Directions »
All lines in the records below that hold "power" are to be shown.

Data items:
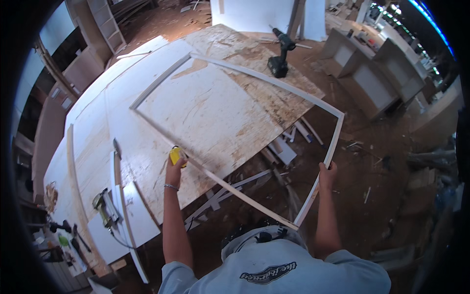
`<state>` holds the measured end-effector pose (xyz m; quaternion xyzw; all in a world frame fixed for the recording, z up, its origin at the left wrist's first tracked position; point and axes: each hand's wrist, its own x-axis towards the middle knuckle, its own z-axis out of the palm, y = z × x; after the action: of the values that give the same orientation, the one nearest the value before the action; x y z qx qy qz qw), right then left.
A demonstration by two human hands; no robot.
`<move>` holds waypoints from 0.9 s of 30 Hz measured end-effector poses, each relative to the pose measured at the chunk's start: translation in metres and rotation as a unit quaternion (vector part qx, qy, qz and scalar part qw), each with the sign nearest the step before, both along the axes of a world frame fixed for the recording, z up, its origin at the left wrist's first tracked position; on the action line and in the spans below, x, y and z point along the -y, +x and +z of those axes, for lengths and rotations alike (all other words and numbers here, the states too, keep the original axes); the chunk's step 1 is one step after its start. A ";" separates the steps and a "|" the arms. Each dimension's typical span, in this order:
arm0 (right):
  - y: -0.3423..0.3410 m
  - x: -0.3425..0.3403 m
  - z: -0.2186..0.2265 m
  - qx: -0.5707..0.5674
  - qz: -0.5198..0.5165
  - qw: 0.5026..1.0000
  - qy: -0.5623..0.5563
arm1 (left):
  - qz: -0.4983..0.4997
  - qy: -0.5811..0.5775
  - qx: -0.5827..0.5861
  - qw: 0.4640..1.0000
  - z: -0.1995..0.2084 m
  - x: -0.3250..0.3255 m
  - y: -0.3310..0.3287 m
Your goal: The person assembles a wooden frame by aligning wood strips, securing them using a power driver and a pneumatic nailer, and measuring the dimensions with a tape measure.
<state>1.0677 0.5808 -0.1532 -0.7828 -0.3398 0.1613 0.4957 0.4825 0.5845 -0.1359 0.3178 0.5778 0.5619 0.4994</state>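
A large rectangular frame of pale wood strips (pixel 245 195) lies tilted across the work table (pixel 210 108). Its right end sticks out past the table edge, and its near corner comes close to my body. My right hand (pixel 328 176) is closed around the frame's right side. In my left hand (pixel 174 171) is a yellow tape measure (pixel 176 156), gripped against the near long side of the frame. No drawn-out blade can be made out.
A cordless drill (pixel 279 61) stands at the table's far right. On the left lie a pneumatic nailer (pixel 105 208) with its hose, a white panel (pixel 139 210) and long strips. Box-like cabinets (pixel 374 78) sit on the floor at right; offcuts lie beneath the table.
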 end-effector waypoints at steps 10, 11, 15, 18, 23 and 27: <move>0.015 -0.006 0.181 0.170 0.058 0.982 0.067 | 0.047 0.118 0.466 0.876 -0.015 -0.038 -0.058; 0.020 -0.012 0.196 0.196 0.053 0.975 0.094 | 0.040 0.137 0.490 0.860 -0.001 -0.041 -0.050; 0.059 -0.073 0.251 0.279 0.056 0.955 0.081 | 0.018 0.203 0.445 0.872 0.019 -0.046 -0.022; 0.059 -0.143 0.309 0.288 0.117 0.945 0.097 | 0.007 0.251 0.411 0.876 0.045 -0.037 -0.007; 0.125 -0.320 0.317 0.381 0.175 0.905 0.079 | -0.003 0.276 0.349 0.896 0.098 -0.058 0.041; 0.133 -0.469 0.307 0.345 0.253 0.898 0.099 | 0.033 0.270 0.303 0.913 0.128 -0.087 0.082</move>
<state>1.2004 1.0500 0.1542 -0.6236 -0.6906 -0.0329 0.3650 0.5647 0.6711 -0.0083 0.2356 0.2345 0.7822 0.5269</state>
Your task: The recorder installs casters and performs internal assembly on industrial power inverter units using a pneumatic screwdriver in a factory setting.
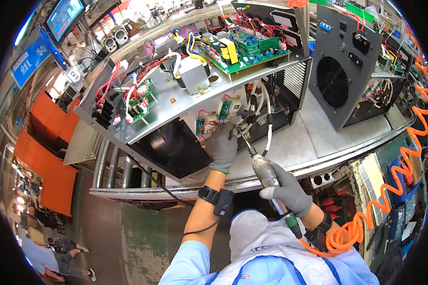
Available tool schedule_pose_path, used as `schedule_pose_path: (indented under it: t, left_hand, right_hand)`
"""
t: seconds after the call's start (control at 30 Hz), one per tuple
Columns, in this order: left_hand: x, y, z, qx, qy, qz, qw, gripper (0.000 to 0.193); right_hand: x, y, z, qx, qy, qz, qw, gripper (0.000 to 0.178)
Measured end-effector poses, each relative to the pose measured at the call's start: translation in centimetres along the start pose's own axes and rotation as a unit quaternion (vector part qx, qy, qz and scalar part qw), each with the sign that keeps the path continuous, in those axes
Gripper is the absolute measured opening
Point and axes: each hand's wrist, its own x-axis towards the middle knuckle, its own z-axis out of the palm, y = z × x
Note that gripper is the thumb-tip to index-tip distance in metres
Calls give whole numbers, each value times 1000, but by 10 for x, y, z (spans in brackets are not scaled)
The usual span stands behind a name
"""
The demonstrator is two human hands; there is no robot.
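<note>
An open metal machine chassis [161, 114] stands before me, with circuit boards and wiring on its upper shelf. In its lower bay sit two small green boards with red wires, one of them a board [223, 110] near the middle. My left hand [222, 145], in a grey glove, reaches into that bay; its fingers are bunched at the parts by the lower-left board, and what they pinch is hidden. My right hand [290, 191], also gloved, is wrapped round a pneumatic screwdriver [265, 171]. The screwdriver's thin bit points up and left, its tip close to my left fingertips.
An orange coiled air hose [385, 199] runs from the screwdriver up the right side. A second chassis with a black fan [332, 81] stands to the right. Metal rollers [114, 164] lie at the left. Another person [57, 259] is at the lower left.
</note>
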Motion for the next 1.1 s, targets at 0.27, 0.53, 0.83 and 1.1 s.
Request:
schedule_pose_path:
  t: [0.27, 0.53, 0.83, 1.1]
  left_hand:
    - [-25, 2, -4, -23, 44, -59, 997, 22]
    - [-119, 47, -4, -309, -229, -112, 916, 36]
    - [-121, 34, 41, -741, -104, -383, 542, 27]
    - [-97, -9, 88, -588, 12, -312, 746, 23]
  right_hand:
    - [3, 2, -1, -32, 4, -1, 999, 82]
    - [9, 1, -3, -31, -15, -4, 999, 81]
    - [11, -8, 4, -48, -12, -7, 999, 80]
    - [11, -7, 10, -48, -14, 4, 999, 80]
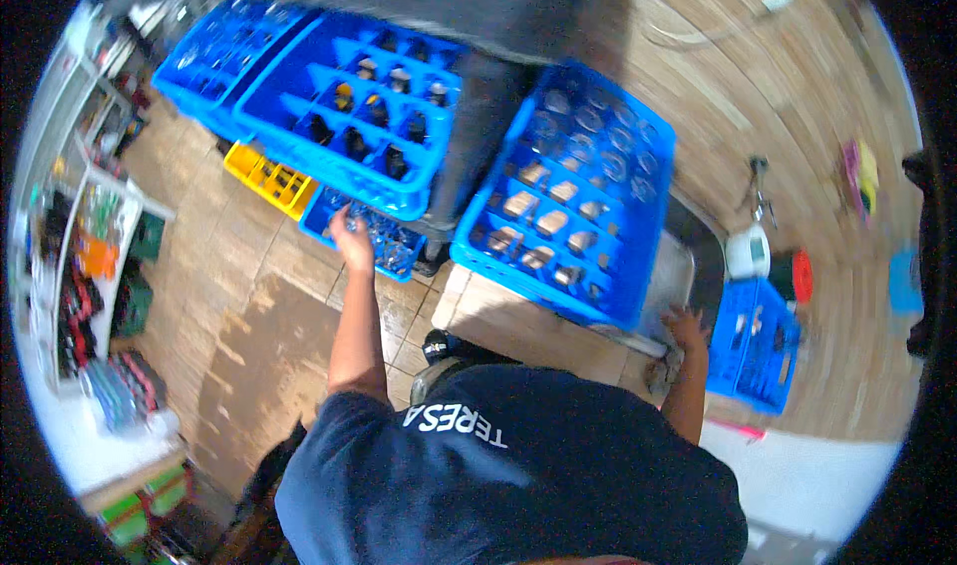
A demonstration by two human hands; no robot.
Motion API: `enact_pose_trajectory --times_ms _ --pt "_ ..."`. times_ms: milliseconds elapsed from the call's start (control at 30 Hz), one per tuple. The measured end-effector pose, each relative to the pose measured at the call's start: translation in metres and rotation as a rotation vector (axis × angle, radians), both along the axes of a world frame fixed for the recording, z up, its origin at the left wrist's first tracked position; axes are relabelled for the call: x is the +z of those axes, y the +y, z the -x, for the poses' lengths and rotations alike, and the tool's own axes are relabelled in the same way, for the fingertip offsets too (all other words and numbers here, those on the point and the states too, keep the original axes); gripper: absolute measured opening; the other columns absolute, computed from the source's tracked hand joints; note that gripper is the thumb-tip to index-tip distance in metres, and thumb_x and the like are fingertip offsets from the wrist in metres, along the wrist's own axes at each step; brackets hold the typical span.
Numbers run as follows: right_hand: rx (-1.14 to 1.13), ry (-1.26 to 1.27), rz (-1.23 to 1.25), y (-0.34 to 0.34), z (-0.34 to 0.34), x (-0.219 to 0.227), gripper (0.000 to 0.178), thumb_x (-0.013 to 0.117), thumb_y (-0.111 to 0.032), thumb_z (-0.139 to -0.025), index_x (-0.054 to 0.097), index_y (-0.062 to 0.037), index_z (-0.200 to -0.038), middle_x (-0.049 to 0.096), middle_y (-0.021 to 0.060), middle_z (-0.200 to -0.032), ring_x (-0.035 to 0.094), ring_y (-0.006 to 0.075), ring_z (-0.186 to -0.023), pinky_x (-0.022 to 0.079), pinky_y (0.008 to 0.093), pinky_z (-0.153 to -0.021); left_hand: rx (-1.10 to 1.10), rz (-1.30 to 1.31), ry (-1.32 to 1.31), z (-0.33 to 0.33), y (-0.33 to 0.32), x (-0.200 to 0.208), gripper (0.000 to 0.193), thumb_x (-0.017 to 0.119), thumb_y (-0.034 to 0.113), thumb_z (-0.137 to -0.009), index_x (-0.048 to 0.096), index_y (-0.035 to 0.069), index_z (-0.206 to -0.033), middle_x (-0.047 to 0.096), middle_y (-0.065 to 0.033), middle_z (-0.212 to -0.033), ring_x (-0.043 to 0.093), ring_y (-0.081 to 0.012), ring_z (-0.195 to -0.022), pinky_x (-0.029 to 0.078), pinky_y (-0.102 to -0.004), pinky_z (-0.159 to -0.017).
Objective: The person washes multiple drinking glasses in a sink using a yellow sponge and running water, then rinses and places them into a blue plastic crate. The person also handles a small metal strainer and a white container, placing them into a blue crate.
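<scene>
My left hand (351, 236) reaches down over a low blue crate (317, 228) of clear glasses. Its fingers are bent together at the crate's far left part, and what they hold is too blurred to make out. On the other side, my right hand (686, 328) has its fingers spread at the edge of a metal sink (680, 278), holding nothing. Between my arms, a large blue divided crate (558, 291) sits tilted in view on the counter. Clear glasses fill its far compartments; the near ones show pale bases or light through them.
Another blue divided crate (334, 178) with dark bottles stands high at left, beside a further blue crate (189, 81). A yellow crate (267, 181) is low beneath them. Right of the sink are a blue basket (738, 351), a white jug (748, 253) and a wall tap (762, 201).
</scene>
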State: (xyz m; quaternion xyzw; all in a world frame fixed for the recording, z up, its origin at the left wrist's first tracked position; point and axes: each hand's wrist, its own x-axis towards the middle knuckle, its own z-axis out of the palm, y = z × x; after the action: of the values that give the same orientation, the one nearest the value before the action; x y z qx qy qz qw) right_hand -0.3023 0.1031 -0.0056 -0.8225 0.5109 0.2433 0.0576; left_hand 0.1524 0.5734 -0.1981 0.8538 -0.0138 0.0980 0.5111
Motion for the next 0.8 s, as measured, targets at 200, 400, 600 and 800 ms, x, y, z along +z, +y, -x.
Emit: enact_pose_trajectory --times_ms 200,400,600,800 --pt "0.069 -0.172 0.203 -0.001 0.055 0.017 0.056 0.063 -0.047 -0.075 0.051 -0.0247 -0.125 0.025 0.0103 -0.145 0.006 0.0369 -0.137 0.001 0.0699 -0.098 -0.100 0.071 -0.556 0.148 -0.088 0.151 0.028 0.057 0.002 -0.080 0.055 0.005 -0.108 0.043 -0.0170 -0.117 0.040 -0.0325 -0.113 0.032 -0.0435 -0.096" --pt "0.221 -0.441 0.414 -0.008 0.130 0.043 0.047 0.064 -0.035 -0.077 0.055 -0.0208 -0.121 0.022 0.0092 -0.147 0.008 0.0370 -0.136 0.001 0.0702 -0.098 -0.659 -0.027 -0.763 0.264 -0.217 0.228 0.031 0.060 0.000 -0.073 0.058 0.012 -0.102 0.047 -0.0156 -0.119 0.042 -0.0292 -0.115 0.022 -0.0511 -0.102" --pt "0.061 -0.638 0.487 -0.043 0.222 0.047 0.059 0.054 -0.035 -0.086 0.034 -0.0147 -0.137 0.022 0.0116 -0.147 0.010 0.0348 -0.137 -0.001 0.0662 -0.101 -1.036 0.097 -0.374 0.399 -0.346 0.228 0.029 0.057 0.002 -0.076 0.057 0.007 -0.104 0.044 -0.0183 -0.123 0.039 -0.0341 -0.119 0.030 -0.0407 -0.101" --pt "-0.349 -0.641 0.596 -0.108 0.314 0.020 0.054 0.042 -0.021 -0.091 0.025 -0.0020 -0.139 0.024 0.0201 -0.144 0.017 0.0376 -0.134 0.009 0.0572 -0.106 -1.445 0.100 -0.005 0.519 -0.436 0.216 0.030 0.056 0.001 -0.077 0.056 0.008 -0.107 0.044 -0.0194 -0.124 0.041 -0.0353 -0.118 0.038 -0.0381 -0.096"
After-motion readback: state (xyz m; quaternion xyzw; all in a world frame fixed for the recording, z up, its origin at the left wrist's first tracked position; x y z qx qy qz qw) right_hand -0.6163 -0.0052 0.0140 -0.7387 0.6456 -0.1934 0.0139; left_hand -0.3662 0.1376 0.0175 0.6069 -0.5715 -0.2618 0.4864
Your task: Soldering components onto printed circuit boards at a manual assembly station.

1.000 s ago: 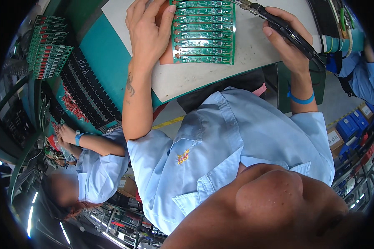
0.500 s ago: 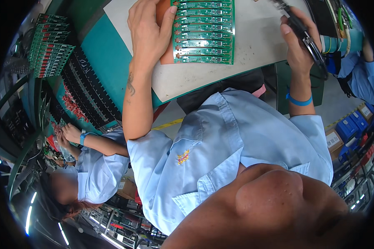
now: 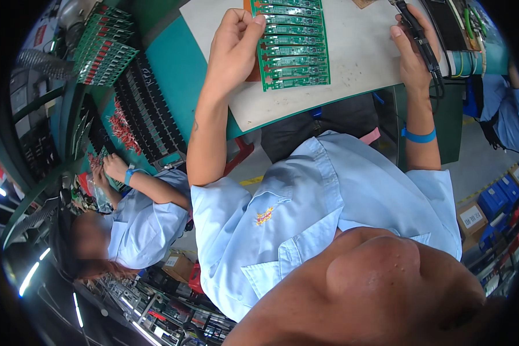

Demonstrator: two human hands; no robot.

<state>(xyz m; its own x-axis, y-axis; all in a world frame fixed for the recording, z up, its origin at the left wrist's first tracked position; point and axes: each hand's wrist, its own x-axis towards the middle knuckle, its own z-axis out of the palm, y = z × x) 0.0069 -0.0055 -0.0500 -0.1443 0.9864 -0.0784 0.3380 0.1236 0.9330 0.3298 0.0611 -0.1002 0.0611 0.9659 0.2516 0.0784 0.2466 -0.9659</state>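
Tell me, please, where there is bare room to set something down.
The pale sheet is mostly bare between the green board panel and the right hand with its black tool. The teal surface is bare between sheet and black strips. Those strips and red parts crowd the left.

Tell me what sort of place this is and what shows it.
Probably an electronics assembly workshop: the left hand holds a panel of green circuit boards, more green boards are lined up at the left, and a co-worker in a light-blue shirt is nearby.
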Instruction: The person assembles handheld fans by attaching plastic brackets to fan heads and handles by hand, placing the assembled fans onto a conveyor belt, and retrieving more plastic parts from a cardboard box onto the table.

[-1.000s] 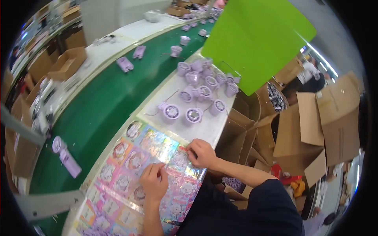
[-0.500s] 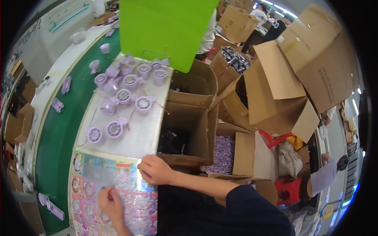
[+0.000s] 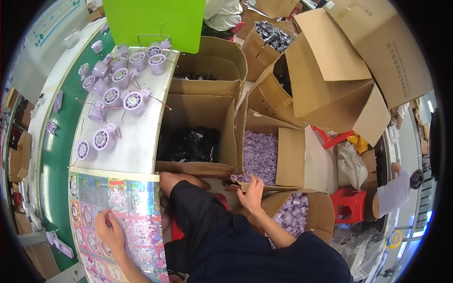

Written response »
Your goal: The person assembles a wooden frame by aligning wood strips, securing them using a power driver and a pneumatic nailer, and measuring the dimensions with a tape measure.
Your task: The recorder installs casters and performs internal assembly on industrial power inverter units using a pneumatic screwdriver in a factory setting.

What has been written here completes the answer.